Argo, a CNCF project, helps engineers to use Kubernetes, covering many use cases from GitOps-based continuous deployment to event-based workflow automation. It can also be used to create an end-to-end DevOps platform. Alexander Matyushentsev from Akuity and Leonardo Luz Almeida from Intuit, maintainers of the CNCF project, spoke last week at KubeCon CloudNativeCon North America 2022 Conference on how to build a production-grade Argo-based DevOps platform using the Argoproj framework. They also provided best patterns for scaling Argo to support large enterprise needs.
Matyushentsev and Almeida started the presentation with a DevOps approach based on production tickets vs Gitops. They discussed how to get a Change Request (CR) in production approved, which is typically a workflow process. Argo CD can be interfaced with your own Git provider to integrate the CI/CD and DevOps processes into the software development lifecycle. They discussed two approaches for managing the Git repos: centralized repo vs individual repo.

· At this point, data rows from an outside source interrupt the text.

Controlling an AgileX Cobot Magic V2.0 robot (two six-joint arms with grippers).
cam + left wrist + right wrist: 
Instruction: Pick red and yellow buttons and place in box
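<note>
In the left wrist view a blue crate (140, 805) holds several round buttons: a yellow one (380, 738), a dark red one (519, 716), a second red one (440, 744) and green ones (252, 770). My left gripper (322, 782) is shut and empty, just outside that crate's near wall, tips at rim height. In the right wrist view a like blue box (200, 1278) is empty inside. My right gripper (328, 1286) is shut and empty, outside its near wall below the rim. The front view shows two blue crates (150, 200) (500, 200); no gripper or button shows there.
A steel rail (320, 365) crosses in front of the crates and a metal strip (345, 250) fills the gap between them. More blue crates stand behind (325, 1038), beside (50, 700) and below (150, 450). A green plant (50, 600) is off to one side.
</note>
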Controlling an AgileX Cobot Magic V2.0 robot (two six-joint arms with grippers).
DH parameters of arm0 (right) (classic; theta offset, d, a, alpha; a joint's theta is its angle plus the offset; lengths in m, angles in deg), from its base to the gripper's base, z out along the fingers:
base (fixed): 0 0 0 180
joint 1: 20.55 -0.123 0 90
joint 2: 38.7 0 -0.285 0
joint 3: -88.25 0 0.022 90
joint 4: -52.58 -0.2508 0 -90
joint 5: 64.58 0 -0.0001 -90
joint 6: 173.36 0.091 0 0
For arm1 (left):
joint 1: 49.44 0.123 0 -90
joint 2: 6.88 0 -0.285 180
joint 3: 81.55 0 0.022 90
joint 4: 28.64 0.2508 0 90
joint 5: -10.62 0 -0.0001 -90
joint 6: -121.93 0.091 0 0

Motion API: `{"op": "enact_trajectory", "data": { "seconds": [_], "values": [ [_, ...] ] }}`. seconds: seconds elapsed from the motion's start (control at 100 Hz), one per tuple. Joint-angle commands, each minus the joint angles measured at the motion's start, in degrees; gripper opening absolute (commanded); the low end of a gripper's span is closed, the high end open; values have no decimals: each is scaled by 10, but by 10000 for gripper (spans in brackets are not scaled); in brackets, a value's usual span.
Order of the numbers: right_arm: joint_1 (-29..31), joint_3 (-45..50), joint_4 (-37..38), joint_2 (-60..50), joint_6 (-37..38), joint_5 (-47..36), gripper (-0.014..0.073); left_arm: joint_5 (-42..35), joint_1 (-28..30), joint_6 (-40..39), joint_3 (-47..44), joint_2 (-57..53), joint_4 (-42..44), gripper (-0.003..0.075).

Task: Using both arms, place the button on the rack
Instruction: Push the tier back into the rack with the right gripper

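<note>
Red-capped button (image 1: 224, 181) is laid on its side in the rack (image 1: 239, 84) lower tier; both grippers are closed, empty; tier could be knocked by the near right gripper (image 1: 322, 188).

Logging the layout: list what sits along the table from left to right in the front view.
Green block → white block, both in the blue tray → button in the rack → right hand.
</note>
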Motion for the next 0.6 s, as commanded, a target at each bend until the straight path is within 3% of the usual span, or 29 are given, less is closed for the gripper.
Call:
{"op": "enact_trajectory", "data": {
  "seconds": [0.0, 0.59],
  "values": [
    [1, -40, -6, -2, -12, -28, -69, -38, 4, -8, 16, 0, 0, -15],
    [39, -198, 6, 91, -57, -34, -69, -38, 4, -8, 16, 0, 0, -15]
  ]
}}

Centralized repo is where the application code and manifest files are maintained in the same repository. This makes it easier to store and track the source code and configuration files together, but it suffers from a more complex authentication model and overall CI process. Individual repo approach offers the advantage of a simpler or no CI process, an easier authentication model between Dev and Ops teams, and cleaner history. But one of the downsides is its decentralized nature which requires additional management effort.
They discussed how to generate Kubernetes manifest files using the Kustomize tool. Engineers can leverage the overlay concept supported by the tool to manage the differences between Dev, Stage, and Production environments.
The Argo framework also supports multi-tenancy that helps to manage the hierarchy and dependencies between different aspects of software development like projects, applications, and teams. They also showed how to set up single sign-on (SSO) using the OIDC protocol supported by Argo CD. It works out of the box with OIDC-compatible providers like Auth0, Okta, and Azure IDP.
For authorization and access control requirements, Argo CD uses a role-based access model (RBAC) powered by Casbin framework. Casbin offers flexible configuration and allows users to define groups with an arbitrary set of permissions.
Projects in Argo CD provide multi-tenancy capability based on a logical grouping for applications. This allows users to define boundaries and isolate teams from each other. Users can connect SSO and RBAC, which help to integrate authentication and authorization to get a unified security model. Matyushentsev and Almeida demonstrated a project set up by showing the details using an example YAML file.
They said Pull Requests (PRs) can replace the traditional support tickets in the CI/CD process, for example, storing Argo CD configuration in a Git repo and using Argo CD to self-apply Git changes. Application developers can self-onboard via PRs, and platform admin users can review the changes and either approve or reject PRs. There is no need for separate tickets and offline approvals to deploy changes. Git also has the advantage of having no database dependencies, so it's relatively isolated and easier to install and configure in terms of deployments and dependency management.
The speakers concluded the presentation by showing an Argo CD control plane demo application and walked through the details of installation and configuration of Argo CD, how to onboard a team with multi-tenancy setup, and how to define cluster-level resources like cluster role, role binding, etc.